- [WORK ORDER]:
Look through the records below for the line with "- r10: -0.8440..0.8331" and the line with "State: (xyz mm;", then return those lines and all lines between, exactly.

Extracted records
======

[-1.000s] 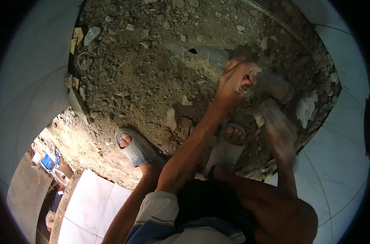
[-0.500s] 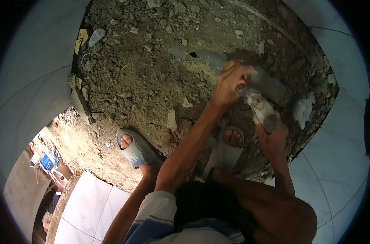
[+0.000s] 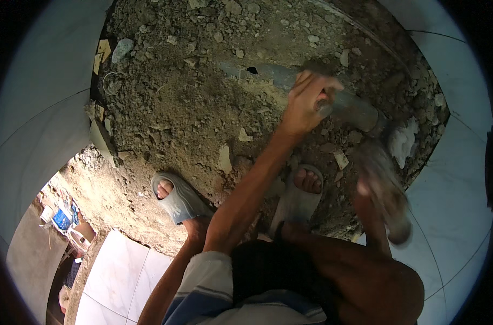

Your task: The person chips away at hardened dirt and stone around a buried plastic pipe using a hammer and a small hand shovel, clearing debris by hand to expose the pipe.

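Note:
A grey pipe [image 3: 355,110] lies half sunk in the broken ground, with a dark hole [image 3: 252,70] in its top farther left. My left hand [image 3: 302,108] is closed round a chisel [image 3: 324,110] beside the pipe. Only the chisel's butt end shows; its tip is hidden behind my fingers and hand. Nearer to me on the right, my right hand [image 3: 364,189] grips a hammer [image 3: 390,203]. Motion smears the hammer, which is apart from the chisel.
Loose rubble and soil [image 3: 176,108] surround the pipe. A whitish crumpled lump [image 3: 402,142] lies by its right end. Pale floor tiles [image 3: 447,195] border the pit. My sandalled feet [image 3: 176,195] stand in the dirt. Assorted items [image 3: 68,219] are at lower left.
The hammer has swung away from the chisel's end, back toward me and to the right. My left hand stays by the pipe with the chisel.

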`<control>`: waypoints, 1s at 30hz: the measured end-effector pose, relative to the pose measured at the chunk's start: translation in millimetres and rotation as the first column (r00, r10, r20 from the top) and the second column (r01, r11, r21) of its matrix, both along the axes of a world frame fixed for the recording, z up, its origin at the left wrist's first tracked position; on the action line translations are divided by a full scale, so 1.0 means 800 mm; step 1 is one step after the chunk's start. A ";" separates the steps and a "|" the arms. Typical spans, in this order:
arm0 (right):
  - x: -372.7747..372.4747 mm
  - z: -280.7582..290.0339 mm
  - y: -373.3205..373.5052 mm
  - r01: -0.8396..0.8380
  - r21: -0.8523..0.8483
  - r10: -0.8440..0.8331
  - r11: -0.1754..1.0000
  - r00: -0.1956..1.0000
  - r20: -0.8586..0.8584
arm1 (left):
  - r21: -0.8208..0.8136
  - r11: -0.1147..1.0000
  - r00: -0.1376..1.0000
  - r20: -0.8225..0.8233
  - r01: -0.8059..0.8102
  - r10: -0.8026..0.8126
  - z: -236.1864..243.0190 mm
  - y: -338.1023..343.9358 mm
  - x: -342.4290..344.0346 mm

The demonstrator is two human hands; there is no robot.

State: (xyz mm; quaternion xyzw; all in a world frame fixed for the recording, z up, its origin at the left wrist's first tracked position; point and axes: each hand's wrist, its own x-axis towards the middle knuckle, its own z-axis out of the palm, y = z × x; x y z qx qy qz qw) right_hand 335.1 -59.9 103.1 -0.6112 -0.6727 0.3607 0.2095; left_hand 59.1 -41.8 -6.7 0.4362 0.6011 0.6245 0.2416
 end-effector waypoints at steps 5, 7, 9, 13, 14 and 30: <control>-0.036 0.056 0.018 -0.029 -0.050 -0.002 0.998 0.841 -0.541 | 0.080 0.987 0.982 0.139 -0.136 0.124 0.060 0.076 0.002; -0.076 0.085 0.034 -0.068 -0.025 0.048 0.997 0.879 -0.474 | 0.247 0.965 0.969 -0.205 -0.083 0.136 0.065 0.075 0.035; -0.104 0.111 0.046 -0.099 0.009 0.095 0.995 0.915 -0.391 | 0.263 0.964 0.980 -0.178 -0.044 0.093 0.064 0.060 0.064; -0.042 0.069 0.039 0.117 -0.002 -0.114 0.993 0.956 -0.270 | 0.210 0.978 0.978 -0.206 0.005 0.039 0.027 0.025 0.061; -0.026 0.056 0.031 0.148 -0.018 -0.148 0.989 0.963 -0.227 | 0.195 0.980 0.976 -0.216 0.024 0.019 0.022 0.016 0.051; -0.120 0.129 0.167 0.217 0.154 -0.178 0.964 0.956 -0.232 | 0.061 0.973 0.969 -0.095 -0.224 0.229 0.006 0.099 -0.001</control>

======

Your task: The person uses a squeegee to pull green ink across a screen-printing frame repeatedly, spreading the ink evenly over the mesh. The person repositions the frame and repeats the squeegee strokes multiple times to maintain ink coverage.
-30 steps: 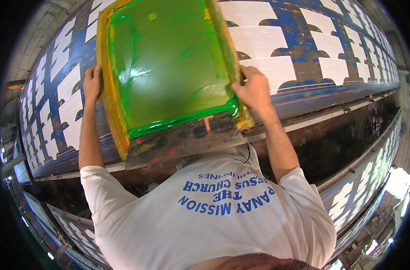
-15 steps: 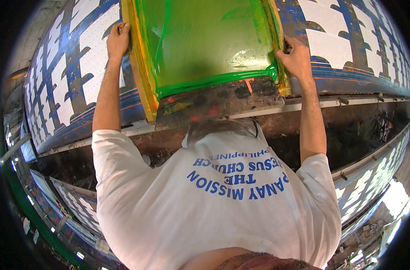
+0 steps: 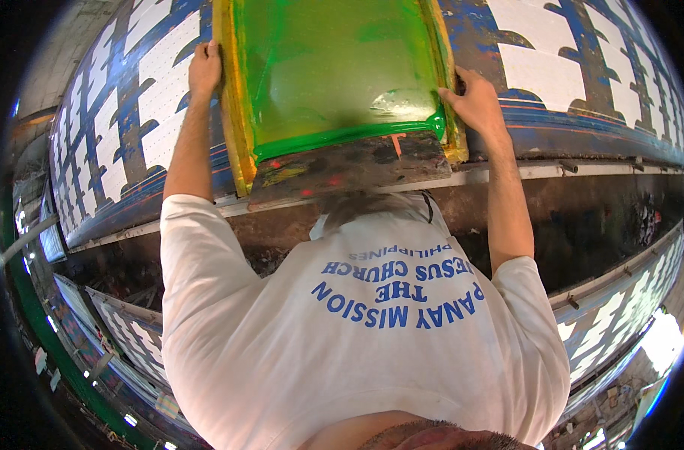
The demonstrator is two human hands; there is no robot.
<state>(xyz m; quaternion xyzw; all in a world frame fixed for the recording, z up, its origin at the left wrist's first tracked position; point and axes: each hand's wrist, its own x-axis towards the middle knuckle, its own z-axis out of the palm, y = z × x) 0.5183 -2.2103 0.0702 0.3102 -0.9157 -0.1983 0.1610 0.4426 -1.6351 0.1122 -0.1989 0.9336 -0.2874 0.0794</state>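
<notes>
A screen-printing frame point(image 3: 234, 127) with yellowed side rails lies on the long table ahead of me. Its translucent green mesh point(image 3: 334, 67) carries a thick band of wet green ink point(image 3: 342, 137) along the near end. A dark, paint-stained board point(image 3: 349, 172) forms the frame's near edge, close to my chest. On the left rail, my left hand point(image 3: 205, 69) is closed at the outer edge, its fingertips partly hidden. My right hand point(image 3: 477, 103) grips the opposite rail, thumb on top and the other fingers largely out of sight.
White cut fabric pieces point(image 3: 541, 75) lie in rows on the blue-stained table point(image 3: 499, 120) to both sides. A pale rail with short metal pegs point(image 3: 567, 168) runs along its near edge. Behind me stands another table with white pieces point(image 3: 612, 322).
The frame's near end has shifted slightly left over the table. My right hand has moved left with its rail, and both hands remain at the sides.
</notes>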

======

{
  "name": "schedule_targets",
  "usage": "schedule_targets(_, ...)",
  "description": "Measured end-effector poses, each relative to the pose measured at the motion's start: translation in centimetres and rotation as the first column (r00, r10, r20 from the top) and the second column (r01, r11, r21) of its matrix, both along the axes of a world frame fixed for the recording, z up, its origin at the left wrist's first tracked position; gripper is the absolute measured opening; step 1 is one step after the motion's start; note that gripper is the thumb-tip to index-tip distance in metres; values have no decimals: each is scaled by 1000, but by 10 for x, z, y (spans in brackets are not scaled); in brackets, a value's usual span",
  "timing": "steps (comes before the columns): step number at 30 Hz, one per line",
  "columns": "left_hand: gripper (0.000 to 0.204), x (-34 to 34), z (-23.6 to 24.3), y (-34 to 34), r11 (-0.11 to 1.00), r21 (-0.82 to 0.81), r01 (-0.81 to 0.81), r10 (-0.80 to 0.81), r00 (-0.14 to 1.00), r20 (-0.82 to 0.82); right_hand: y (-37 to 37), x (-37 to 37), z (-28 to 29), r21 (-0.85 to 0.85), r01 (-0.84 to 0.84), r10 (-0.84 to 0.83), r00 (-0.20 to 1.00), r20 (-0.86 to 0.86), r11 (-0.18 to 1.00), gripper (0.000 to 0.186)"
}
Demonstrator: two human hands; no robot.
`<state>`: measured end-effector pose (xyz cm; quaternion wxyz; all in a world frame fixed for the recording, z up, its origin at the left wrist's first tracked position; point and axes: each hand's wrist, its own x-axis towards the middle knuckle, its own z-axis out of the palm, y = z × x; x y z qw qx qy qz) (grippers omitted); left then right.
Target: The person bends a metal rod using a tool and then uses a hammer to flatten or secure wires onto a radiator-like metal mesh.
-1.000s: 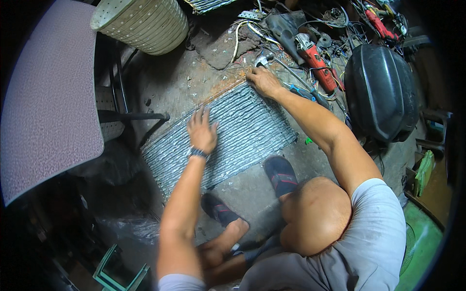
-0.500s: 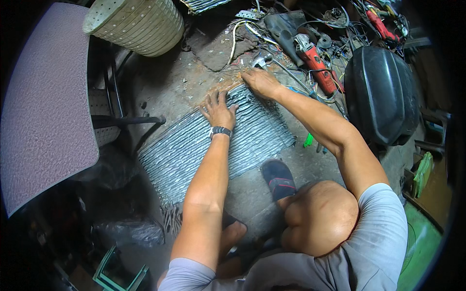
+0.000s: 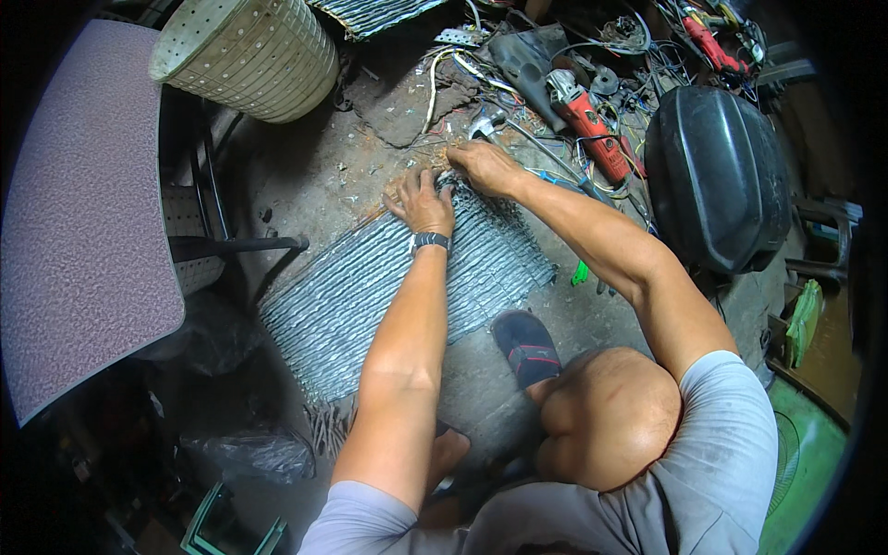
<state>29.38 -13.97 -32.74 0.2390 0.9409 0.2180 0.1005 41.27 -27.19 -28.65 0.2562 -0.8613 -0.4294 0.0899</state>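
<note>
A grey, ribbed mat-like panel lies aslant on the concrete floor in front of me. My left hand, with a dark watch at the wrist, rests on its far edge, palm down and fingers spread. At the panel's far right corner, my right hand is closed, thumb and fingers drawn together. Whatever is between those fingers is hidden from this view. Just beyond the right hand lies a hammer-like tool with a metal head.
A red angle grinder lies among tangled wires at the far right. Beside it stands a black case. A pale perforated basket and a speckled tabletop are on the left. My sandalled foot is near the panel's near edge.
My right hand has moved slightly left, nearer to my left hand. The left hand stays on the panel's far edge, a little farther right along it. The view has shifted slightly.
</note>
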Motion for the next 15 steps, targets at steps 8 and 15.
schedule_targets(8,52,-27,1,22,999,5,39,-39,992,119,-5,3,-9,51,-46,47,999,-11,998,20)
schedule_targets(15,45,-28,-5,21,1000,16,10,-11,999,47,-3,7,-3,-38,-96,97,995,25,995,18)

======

- [YOUR RESPONSE]:
  - r10: -0.8440..0.8331
  - r11: -0.1754..1.0000
  - r00: -0.1956..1.0000
  - r20: -0.8586..0.8584
arm1 (left):
  - r21: -0.8208..0.8136
  - r11: -0.1147..1.0000
  - r00: -0.1376..1.0000
  - r20: -0.8225..0.8233
  - r01: -0.8059..0.8102
  - r10: -0.8026..0.8126
  - z: -236.1864..243.0190 mm
  - y: -338.1023..343.9358 mm
  - x: -342.4290..344.0346 mm

The demonstrator is two human hands; there is no robot.

State: (xyz mm; quaternion xyzw; all in a world frame fixed for the recording, z up, its origin at the left wrist's first tracked position; point and axes: each hand's wrist, its own x-axis towards the middle knuckle, its own z-axis out of the palm, y = z × x; x y z qx qy qz qw) right_hand 335.1 -59.9 103.1 -0.6112 -0.6727 0.3607 0.2095; left_hand 59.1 -41.8 -6.7 0.4362 0.6011 0.6245 0.2416

The output is finished, and nothing else is needed.